I am satisfied that both deaths occurred in circumstances where, prima facie, section 24 (1) (ea) required the holding of an inquest as both men died as the result of injury or accident that occurred at their workplace. Neither death was, I am satisfied for reasons which will be discussed further in this finding, due to natural causes.

Turning to consider section 26A(3) I note that the senior next of kin of both deceased men requested no inquest be held.

I am satisfied that it would not be contrary to the public interest or the interests of justice if an inquest were not held. Several factors influenced this decision, including that the crash which claimed both mens’ lives was comprehensively investigated by Tasmania Police, so comprehensively that I formed the view that no additional material was likely to be uncovered as a result of the holding of an inquest. Next, the circumstances of the fatal crash were clear and uncontroversial. Finally, the Australian Transport Safety Bureau (ATSB) also conducted an investigation (and in so doing was provided every assistance by the Coronial Division and Tasmania Police) and the report they eventually produced was publicly available.

It is appropriate to say something of the role of a coroner. Although a judicial officer, a coroner performs a different role to other judicial officers. The coroner’s role is inquisitorial.

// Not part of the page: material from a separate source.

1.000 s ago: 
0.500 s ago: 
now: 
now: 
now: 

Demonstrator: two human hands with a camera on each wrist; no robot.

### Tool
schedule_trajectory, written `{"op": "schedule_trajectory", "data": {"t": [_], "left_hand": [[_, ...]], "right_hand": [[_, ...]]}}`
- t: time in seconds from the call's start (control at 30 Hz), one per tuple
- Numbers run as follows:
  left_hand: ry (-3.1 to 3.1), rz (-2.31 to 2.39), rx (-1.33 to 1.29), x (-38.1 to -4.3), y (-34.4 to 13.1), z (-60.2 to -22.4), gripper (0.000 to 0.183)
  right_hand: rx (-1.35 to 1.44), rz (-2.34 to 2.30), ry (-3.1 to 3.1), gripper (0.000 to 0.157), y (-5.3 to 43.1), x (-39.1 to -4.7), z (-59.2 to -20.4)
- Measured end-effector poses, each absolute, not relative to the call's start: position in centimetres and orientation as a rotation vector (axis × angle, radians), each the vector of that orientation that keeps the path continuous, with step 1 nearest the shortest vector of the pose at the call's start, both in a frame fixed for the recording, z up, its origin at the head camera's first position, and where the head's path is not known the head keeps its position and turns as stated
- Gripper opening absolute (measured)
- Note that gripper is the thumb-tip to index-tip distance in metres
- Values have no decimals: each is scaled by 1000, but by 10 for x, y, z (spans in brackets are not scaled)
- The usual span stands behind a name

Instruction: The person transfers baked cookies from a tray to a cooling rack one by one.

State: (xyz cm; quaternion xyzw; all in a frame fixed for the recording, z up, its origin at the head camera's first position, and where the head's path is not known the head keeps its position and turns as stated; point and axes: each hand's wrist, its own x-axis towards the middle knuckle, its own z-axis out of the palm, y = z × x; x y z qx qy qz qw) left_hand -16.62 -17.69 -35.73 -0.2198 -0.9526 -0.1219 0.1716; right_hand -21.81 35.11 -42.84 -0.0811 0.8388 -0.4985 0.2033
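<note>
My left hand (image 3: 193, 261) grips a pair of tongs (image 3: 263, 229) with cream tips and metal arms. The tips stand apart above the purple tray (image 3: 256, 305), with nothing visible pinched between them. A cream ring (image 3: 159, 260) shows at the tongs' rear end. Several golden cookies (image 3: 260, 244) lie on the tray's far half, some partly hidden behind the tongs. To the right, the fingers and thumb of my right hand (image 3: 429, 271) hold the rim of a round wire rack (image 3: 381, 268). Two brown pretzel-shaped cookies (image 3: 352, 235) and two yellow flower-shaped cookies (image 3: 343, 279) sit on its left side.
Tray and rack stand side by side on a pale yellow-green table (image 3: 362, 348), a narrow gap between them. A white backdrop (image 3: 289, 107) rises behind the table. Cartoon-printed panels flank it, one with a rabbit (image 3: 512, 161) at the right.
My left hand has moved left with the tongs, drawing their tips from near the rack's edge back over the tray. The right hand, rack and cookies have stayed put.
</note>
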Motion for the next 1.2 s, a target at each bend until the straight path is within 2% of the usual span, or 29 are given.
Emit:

She or he is required to thoroughly investigate a death and to make findings with respect to that death. This process requires the making of various findings, but without apportioning legal or moral blame for the death (see R v Tennent; ex parte Jaeger [2000] TASSC 64, per

Cox CJ at paragraph 7). A coroner is required to make findings of fact from which conclusions may be drawn by others (see Keown v Khan [1998] VSC 297; [1999] 1 VR 69, Calloway JA at 75 – 76). The coroner neither punishes nor awards compensation – that is for other proceedings in other courts, if appropriate.

One matter that the Act requires a finding to be made about is how death occurred (section 28 (1)(b)). It is well settled that this phrase involves the application of the ordinary concepts of legal causation (see March v E. & M.H. Stramare Pty. Limited and Another [1990 – 1991] 171 CLR 506). Any coronial inquiry necessarily involves a consideration of the particular circumstances surrounding the particular death so as to discharge the obligation imposed by section 28 (1)(b) upon the coroner.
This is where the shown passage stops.